#### TASK DETAILS
Go through the material below and return each line with the string "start" in it.

#### AVAILABLE DATA
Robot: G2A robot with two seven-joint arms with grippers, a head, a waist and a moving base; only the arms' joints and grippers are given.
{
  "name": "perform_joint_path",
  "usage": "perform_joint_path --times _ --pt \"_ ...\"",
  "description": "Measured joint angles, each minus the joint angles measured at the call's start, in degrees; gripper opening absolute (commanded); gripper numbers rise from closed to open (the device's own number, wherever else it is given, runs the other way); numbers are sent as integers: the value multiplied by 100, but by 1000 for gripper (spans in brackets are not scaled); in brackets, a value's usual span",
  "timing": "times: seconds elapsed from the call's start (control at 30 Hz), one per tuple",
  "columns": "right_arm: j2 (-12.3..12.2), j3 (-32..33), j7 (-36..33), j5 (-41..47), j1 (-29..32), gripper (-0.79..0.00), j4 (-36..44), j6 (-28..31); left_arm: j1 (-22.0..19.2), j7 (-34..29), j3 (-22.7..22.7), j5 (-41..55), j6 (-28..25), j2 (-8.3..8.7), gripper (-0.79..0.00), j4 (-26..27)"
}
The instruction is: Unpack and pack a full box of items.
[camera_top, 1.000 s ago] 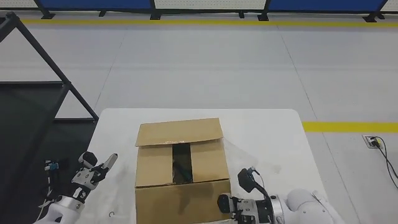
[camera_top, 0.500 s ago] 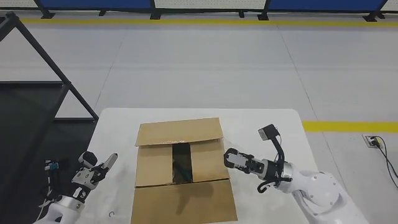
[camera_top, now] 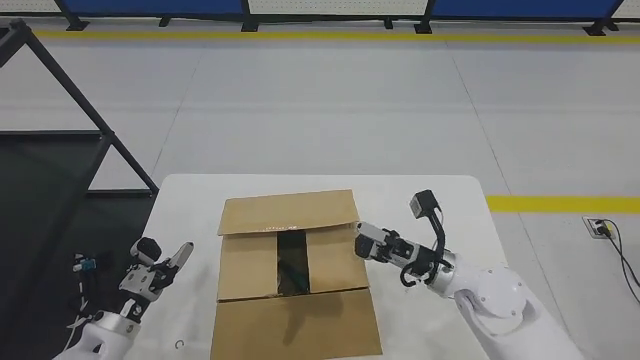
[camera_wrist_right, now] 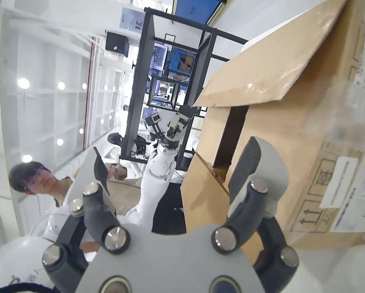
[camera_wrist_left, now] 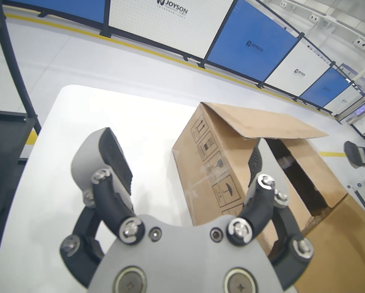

#### YOUR SOLUTION
  "description": "Measured joint angles, each minus the joint angles measured at the call's start, in degrees; gripper opening absolute (commanded); gripper numbers rise from closed to open (the device's own number, wherever else it is given, runs the other way); numbers are sent as integers: the value multiplied by 100, but by 1000 for gripper (spans in brackets are not scaled); in brackets, a value's usual span",
  "timing": "times: seconds elapsed from the call's start (control at 30 Hz), one per tuple",

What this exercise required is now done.